Hay bellísimas secuencias diurnas en Tourment sur les îles, como una poderosa escena de surf sobre las olas gigantes que lamen el contorno de la isla con ensordecedor estruendo. Pero la película nos conduce una y otra vez hacia una noche intrigante y densa, poblada de peligros y misterios como la de Malgré la nuit (Philippe Grandrieux). Es la noche que no acaba del cine de Serra, la de Liberté o Història de la meva mort. Y la noche de Querelle, sí, la madrugada en un bar nocturno en el que parecen regir crípticos códigos entre los parroquianos, una sensación que muchos hemos tenido al entrar en según qué garitos a según qué horas. Tourment sur les îles parece emerger directamente de ese guirigay, esa confusión ebria y lasciva que recorre el local de Morton, que parece una versión oscura de la taberna del irlandés de John Ford surgida de la imaginación de Abel Ferrara.

Seguimos en el film las cuitas de De Roller, un delegado del Estado francés en la isla que encarna con aire lunático y perverso Benoît Magimel, intérprete que ha adquirido una presencia renovada e interesantísima en las últimas películas donde lo hemos visto, Incroyable mais vrai (Quentin Dupieux) y la que nos ocupa. Es significativa la figura del protagonista: un político que transpira corrupción por cada poro, que tertulia constantemente con unos y con otros dando siempre la razón a sus interlocutores, que tiene poder pero no soluciona nada. De Roller se desvive por informarse pero encarna la desorientación, el desgobierno y la chapuza en la que se han instalado el poder público y el poder económico en nuestros días.

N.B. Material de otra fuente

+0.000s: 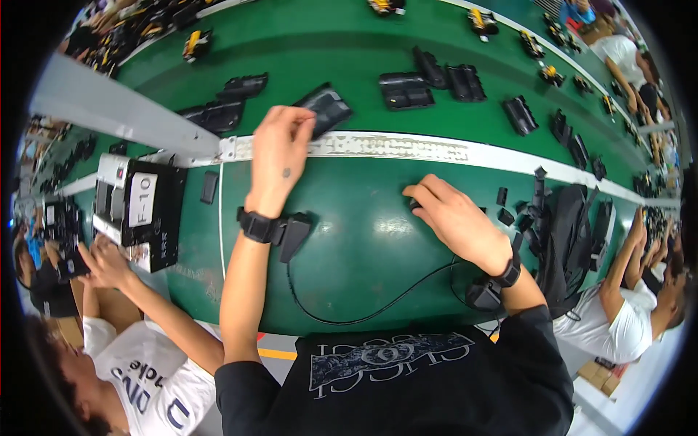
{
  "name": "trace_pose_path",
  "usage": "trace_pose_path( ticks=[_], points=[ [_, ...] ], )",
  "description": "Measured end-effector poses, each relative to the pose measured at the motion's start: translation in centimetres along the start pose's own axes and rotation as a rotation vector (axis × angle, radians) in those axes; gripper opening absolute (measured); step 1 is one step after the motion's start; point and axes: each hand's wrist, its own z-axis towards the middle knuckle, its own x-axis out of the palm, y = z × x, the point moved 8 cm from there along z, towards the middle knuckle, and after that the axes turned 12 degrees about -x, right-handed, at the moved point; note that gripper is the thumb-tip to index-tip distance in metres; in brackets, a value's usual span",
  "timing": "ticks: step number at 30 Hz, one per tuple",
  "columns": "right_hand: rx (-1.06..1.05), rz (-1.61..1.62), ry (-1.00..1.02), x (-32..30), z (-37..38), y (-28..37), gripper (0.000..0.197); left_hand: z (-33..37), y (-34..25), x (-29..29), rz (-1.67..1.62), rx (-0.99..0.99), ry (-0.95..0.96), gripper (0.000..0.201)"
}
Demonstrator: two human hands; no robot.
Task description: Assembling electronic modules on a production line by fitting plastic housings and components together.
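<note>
My left hand [280,149] reaches over the white rail, fingers closed on the edge of a black plastic shell [333,110], which is tilted and slightly blurred above the green belt. My right hand [462,221] is low over the green tabletop [363,254], its fingers curled around a small black piece [416,205] that mostly hides under them. More black plastic shells [406,90] lie on the belt beyond the rail, to the right of the held one. Another pair of dark shells [218,115] lies to its left.
Small black parts and a black bag [571,247] crowd the table's right side. A black machine with a white front [142,207] stands left, worked at by a neighbour's hand [109,263]. A grey post [131,102] rises beside the rail [392,147]. A cable [342,321] runs between my wrists.
</note>
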Motion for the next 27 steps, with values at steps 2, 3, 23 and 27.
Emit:
trace_pose_path(
  ticks=[2, 3, 23, 27],
  points=[
    [0.053, 0.029, -0.043, -0.1, -0.3, -0.5, 0.04, -0.4, -1.2, 2.2, -0.223, 0.019, 0.083, 0.029],
    [0.035, 0.035, -0.04, 0.0, -0.3, -0.2, 0.04, -0.7, -2.0, 2.9, -0.458, 0.057, 0.189, 0.034],
    [0.228, -0.136, 0.022, -1.2, -3.0, -2.7, 0.022, -4.9, -6.1, 0.3, 0.623, 0.469, -0.237, 0.015],
    [0.219, -0.129, 0.004, -0.9, -2.7, -2.8, 0.023, -8.2, -7.2, 2.8, 0.461, 0.491, -0.088, 0.017]
  ],
)
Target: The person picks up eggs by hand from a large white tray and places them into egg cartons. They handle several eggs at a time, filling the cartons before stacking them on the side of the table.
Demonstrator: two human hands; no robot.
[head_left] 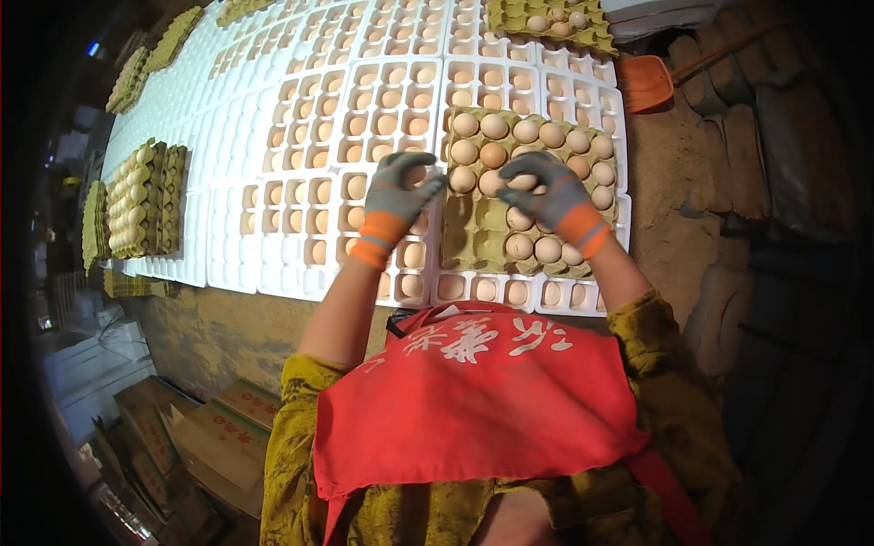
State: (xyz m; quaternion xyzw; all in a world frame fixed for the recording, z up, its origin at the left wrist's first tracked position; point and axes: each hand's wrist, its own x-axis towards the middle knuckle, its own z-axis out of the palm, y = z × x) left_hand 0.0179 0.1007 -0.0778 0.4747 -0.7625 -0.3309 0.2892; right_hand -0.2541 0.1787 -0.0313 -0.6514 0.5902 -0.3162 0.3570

Que nadie piense, no obstante, que Tourment sur les îles es algo así como una alegoría política, nada más lejos del espíritu de Serra. Nuestro hombre viene ensayando más bien una forma cinematográfica abierta, esquinada, incluso turbia como esos códigos misteriosos que rigen en la noche. Una forma que nos invita a habitar con naturalidad la incertitud, en consonancia con el signo de los tiempos para el cine y para todo en general; y, a la vez, una forma profundamente enraizada en toda la cultura que palpita tras las imágenes, como decíamos más arriba. Gauguin, Conrad, Tourneur, Fassbinder… Y, cada vez que el film da un quiebro inesperado que se lleva por delante nuestras rutinas como espectadores, cuando nos sorprende con un rácord intencionadamente impreciso o un indefinible efecto de extrañamiento, parece situarse cerquita también del cine de Luis Buñuel, el menos evidente de los espectros que recorren sus imágenes. Porque el cine de Serra explota con una inusual habilidad las, digamos, sensaciones inefables, efectos difíciles de describir con palabras: la descacharrante figura de Lluís Serrat -el Sancho de Honor de cavalleria– recorriendo los muelles con aire circunspecto, el cuerpo ambiguo de la inquietante Shannah, el almirante beodo que baila torpemente como si parodiara la danza de Denis Lavant en Beau travail (Claire Denis), las contorsiones orgiásticas de cuerpos perdidos a deshoras en la boîte de Morton…

Y, en su tramo final, Tourment sur les îles acaba en el mismo ambiente a lo Querelle con el que empieza pero descolorido, con la luz totalmente velada al azul; luego, en los instantes postreros de la película, un patético ángel exterminador anuncia un apocalipsis inminente. Serra, en el fondo, siempre ha filmado el fin del mundo, una noche que todo lo devora, poblada de seres espectrales que emergen de la pluma del marqués de Sade o de los cuerpos sinuosos de Fassbinder. Y allí, sólo allí, ebrios y desconcertados, nos volvemos todos a encontrar.